PROBLEM TO SOLVE => When the material ends, stop; until then, set down every line exactly.

INPUT DATA =>

··········

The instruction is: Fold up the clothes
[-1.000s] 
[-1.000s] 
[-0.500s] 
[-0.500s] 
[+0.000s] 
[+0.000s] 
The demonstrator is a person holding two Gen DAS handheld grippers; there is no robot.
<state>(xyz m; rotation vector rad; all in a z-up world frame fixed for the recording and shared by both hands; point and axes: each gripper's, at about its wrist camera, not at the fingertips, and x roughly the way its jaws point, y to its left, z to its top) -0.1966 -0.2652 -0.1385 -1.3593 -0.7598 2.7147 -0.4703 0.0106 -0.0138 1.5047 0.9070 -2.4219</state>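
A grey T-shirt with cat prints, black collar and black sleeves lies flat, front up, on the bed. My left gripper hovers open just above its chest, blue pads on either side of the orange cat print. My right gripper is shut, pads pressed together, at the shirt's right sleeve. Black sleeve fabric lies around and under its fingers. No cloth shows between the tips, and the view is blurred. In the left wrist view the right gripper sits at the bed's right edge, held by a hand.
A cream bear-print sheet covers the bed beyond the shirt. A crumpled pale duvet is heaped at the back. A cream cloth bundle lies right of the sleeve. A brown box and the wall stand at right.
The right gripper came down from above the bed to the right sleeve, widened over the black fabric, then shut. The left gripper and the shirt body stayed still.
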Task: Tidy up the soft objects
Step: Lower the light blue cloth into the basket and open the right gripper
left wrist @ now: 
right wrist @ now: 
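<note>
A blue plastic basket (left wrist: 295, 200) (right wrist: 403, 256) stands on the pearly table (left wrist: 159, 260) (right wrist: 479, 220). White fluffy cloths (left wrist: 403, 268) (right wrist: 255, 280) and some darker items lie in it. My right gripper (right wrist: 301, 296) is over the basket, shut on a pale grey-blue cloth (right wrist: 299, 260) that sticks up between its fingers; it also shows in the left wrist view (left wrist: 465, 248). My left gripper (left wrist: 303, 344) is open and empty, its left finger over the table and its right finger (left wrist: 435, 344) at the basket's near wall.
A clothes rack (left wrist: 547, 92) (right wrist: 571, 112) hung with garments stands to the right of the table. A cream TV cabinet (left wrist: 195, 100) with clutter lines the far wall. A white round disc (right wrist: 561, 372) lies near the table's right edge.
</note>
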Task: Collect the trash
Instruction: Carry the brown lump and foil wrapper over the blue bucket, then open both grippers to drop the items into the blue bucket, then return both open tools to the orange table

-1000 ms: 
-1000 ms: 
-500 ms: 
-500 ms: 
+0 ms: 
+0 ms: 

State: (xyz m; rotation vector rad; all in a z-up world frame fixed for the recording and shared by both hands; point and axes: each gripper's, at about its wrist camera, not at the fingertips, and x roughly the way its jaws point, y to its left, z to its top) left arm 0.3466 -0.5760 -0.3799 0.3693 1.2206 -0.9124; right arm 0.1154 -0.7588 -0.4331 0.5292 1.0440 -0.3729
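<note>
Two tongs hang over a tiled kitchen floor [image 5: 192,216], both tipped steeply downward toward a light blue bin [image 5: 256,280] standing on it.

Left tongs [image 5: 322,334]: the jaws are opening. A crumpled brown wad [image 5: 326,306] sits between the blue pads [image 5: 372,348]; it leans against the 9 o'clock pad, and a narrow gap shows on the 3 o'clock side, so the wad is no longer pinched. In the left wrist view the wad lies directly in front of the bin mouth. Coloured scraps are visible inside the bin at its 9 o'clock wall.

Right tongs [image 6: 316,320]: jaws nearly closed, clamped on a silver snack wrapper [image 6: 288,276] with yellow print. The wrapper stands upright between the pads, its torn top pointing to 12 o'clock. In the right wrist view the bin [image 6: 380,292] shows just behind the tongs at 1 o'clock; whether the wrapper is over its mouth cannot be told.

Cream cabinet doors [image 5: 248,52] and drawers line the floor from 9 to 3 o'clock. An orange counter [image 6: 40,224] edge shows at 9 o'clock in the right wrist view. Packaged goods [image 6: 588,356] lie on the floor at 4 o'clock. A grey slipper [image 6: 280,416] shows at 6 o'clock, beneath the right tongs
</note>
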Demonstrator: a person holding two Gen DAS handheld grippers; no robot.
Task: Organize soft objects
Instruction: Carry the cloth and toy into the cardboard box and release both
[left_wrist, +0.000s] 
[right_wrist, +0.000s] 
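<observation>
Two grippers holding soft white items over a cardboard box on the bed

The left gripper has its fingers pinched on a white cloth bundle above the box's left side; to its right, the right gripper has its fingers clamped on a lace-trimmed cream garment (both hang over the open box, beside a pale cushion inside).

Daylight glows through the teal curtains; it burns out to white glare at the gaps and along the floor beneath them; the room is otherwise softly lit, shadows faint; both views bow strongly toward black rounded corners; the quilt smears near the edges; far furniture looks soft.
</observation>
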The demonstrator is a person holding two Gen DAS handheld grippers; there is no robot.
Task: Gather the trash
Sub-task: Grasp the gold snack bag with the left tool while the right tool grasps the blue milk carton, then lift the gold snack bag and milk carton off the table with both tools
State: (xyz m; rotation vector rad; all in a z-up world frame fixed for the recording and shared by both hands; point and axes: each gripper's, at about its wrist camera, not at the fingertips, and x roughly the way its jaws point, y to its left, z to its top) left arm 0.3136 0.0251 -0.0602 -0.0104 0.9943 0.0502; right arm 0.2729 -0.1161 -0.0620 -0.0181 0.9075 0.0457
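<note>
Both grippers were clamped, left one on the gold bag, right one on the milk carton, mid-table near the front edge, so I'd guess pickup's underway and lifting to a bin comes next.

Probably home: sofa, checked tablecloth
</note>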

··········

ANSWER AREA =>
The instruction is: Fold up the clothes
[-1.000s] 
[-1.000s] 
[-0.500s] 
[-0.500s] 
[+0.000s] 
[+0.000s] 
The demonstrator is a person holding two Gen DAS handheld grippers; there is no robot.
<state>(xyz m; rotation vector rad; all in a z-up world frame fixed for the recording and shared by both hands; point and axes: each gripper's, at about its wrist camera, not at the fingertips, and x roughly the way its jaws point, y to its left, z to its top) -0.1966 -0.2652 -0.1385 -1.3593 -0.7598 2.7147 -0.4703 0.0106 -0.0138 1.5047 0.9070 -2.4219</state>
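A grey T-shirt with cat prints, black collar and black sleeves lies flat, front up, on the bed. My left gripper hovers open just above its chest, blue pads on either side of the orange cat print. My right gripper is shut, pads pressed together, at the shirt's right sleeve. Black sleeve fabric lies around and under its fingers. No cloth shows between the tips, and the view is blurred. In the left wrist view the right gripper sits at the bed's right edge, held by a hand.
A cream bear-print sheet covers the bed beyond the shirt. A crumpled pale duvet is heaped at the back. A cream cloth bundle lies right of the sleeve. A brown box and the wall stand at right.
The right gripper came down from above the bed to the right sleeve, widened over the black fabric, then shut. The left gripper and the shirt body stayed still.
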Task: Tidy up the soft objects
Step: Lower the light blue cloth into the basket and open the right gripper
left wrist @ now: 
right wrist @ now: 
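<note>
A blue plastic basket (left wrist: 295, 200) (right wrist: 403, 256) stands on the pearly table (left wrist: 159, 260) (right wrist: 479, 220). White fluffy cloths (left wrist: 403, 268) (right wrist: 255, 280) and some darker items lie in it. My right gripper (right wrist: 301, 296) is over the basket, shut on a pale grey-blue cloth (right wrist: 299, 260) that sticks up between its fingers; it also shows in the left wrist view (left wrist: 465, 248). My left gripper (left wrist: 303, 344) is open and empty, its left finger over the table and its right finger (left wrist: 435, 344) at the basket's near wall.
A clothes rack (left wrist: 547, 92) (right wrist: 571, 112) hung with garments stands to the right of the table. A cream TV cabinet (left wrist: 195, 100) with clutter lines the far wall. A white round disc (right wrist: 561, 372) lies near the table's right edge.
</note>
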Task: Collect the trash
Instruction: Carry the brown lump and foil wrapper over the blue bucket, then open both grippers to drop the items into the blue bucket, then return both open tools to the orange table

-1000 ms: 
-1000 ms: 
-500 ms: 
-500 ms: 
+0 ms: 
+0 ms: 

State: (xyz m; rotation vector rad; all in a z-up world frame fixed for the recording and shared by both hands; point and axes: each gripper's, at about its wrist camera, not at the fingertips, and x roughly the way its jaws point, y to its left, z to its top) left arm 0.3466 -0.5760 -0.3799 0.3693 1.2206 -0.9124; right arm 0.1154 -0.7588 -0.4331 0.5292 1.0440 -0.3729
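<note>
Two tongs hang over a tiled kitchen floor [image 5: 192,216], both tipped steeply downward toward a light blue bin [image 5: 256,280] standing on it.

Left tongs [image 5: 322,334]: the jaws are opening. A crumpled brown wad [image 5: 326,306] sits between the blue pads [image 5: 372,348]; it leans against the 9 o'clock pad, and a narrow gap shows on the 3 o'clock side, so the wad is no longer pinched. In the left wrist view the wad lies directly in front of the bin mouth. Coloured scraps are visible inside the bin at its 9 o'clock wall.

Right tongs [image 6: 316,320]: jaws nearly closed, clamped on a silver snack wrapper [image 6: 288,276] with yellow print. The wrapper stands upright between the pads, its torn top pointing to 12 o'clock. In the right wrist view the bin [image 6: 380,292] shows just behind the tongs at 1 o'clock; whether the wrapper is over its mouth cannot be told.

Cream cabinet doors [image 5: 248,52] and drawers line the floor from 9 to 3 o'clock. An orange counter [image 6: 40,224] edge shows at 9 o'clock in the right wrist view. Packaged goods [image 6: 588,356] lie on the floor at 4 o'clock. A grey slipper [image 6: 280,416] shows at 6 o'clock, beneath the right tongs
</note>
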Demonstrator: a person holding two Gen DAS handheld grippers; no robot.
Task: Organize soft objects
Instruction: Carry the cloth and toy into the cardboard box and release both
[left_wrist, +0.000s] 
[right_wrist, +0.000s] 
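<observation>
Two grippers holding soft white items over a cardboard box on the bed

The left gripper has its fingers pinched on a white cloth bundle above the box's left side; to its right, the right gripper has its fingers clamped on a lace-trimmed cream garment (both hang over the open box, beside a pale cushion inside).

Daylight glows through the teal curtains; it burns out to white glare at the gaps and along the floor beneath them; the room is otherwise softly lit, shadows faint; both views bow strongly toward black rounded corners; the quilt smears near the edges; far furniture looks soft.
</observation>
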The demonstrator is a person holding two Gen DAS handheld grippers; there is no robot.
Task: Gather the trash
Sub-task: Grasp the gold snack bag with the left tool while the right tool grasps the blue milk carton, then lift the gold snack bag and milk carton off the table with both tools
State: (xyz m; rotation vector rad; all in a z-up world frame fixed for the recording and shared by both hands; point and axes: each gripper's, at about its wrist camera, not at the fingertips, and x roughly the way its jaws point, y to its left, z to its top) left arm 0.3136 0.0251 -0.0602 -0.0104 0.9943 0.0502; right arm 0.2729 -0.1161 -0.0620 -0.0181 0.9075 0.0457
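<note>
Both grippers were clamped, left one on the gold bag, right one on the milk carton, mid-table near the front edge, so I'd guess pickup's underway and lifting to a bin comes next.

Probably home: sofa, checked tablecloth
</note>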

The work on this exercise has been completed.